WHAT THE TASK REQUIRES ->
Only the lines that hold the word "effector" are wanted from this listing.

DATASET RECORDS ->
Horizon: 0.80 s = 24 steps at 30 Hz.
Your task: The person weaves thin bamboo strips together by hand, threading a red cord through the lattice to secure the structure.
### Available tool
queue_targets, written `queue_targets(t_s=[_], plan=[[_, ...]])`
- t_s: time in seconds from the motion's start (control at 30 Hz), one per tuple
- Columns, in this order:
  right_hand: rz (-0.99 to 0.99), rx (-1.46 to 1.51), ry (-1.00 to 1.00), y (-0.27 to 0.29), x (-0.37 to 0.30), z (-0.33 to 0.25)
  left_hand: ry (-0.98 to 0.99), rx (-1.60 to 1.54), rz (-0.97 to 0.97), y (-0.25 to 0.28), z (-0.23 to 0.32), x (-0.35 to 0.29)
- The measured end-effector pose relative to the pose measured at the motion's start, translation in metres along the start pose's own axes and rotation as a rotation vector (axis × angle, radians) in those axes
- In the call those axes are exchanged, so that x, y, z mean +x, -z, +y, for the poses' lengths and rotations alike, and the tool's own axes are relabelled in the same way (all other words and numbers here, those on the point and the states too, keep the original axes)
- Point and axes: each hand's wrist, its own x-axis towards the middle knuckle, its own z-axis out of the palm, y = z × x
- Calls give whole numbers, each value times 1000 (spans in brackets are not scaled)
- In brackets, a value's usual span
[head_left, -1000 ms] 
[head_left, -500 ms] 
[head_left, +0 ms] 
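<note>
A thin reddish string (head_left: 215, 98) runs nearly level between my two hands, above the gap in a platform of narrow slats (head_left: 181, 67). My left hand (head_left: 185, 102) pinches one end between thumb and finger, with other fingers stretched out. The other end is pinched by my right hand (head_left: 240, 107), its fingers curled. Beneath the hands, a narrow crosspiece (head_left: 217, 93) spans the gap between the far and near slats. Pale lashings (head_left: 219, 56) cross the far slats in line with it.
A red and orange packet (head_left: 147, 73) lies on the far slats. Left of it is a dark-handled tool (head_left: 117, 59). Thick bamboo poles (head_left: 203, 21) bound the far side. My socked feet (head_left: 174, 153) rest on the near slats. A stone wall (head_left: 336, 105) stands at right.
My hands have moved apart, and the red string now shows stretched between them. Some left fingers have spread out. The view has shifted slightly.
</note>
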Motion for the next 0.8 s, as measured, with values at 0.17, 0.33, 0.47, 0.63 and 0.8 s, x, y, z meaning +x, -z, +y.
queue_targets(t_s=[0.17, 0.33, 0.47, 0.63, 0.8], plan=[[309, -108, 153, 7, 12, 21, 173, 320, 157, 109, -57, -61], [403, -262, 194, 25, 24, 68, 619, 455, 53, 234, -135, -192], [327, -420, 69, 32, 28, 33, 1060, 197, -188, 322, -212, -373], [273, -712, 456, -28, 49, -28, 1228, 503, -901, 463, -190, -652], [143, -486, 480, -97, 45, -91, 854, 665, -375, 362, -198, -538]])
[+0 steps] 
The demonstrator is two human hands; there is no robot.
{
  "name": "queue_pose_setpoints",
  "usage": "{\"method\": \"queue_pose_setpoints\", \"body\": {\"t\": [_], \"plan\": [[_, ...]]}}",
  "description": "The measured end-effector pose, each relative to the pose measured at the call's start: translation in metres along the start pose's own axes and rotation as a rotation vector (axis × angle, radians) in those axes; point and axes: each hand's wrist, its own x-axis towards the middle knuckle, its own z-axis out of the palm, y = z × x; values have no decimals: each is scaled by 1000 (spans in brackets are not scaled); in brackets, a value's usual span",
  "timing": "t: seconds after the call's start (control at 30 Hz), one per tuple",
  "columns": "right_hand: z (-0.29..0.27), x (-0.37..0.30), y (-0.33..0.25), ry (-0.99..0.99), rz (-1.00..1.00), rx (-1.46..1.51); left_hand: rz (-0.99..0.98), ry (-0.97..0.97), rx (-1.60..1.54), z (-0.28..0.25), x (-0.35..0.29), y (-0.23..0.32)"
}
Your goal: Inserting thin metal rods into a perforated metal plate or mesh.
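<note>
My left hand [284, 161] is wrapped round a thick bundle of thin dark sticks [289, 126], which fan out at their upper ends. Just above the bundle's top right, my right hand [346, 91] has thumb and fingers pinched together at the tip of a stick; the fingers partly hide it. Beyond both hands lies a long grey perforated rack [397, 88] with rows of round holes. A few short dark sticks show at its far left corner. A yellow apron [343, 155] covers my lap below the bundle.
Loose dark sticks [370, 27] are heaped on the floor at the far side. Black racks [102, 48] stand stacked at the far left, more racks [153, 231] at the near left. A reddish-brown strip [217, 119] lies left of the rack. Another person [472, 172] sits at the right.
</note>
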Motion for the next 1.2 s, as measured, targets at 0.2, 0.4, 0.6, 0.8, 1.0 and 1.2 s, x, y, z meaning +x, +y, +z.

EXERCISE OUTPUT ->
- The measured end-effector pose relative to the pose measured at the motion's start, translation in metres along the start pose's own axes and rotation as a rotation vector (axis × angle, radians) in those axes
  "description": "The measured end-effector pose, each relative to the pose measured at the call's start: translation in metres along the start pose's own axes and rotation as a rotation vector (axis × angle, radians) in those axes; point and axes: each hand's wrist, its own x-axis towards the middle knuckle, its own z-axis out of the palm, y = z × x; values have no decimals: each is scaled by 1000 (spans in brackets are not scaled); in brackets, a value's usual span",

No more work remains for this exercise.